== ASSIGNMENT ==
Answer with only the number of lines below where "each" appears.

== GIVEN INFORMATION ==
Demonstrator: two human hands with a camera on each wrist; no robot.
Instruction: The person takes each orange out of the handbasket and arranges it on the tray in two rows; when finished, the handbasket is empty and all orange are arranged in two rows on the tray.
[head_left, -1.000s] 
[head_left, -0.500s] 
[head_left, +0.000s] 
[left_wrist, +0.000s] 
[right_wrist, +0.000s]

== RESULT OF THE TASK ==
2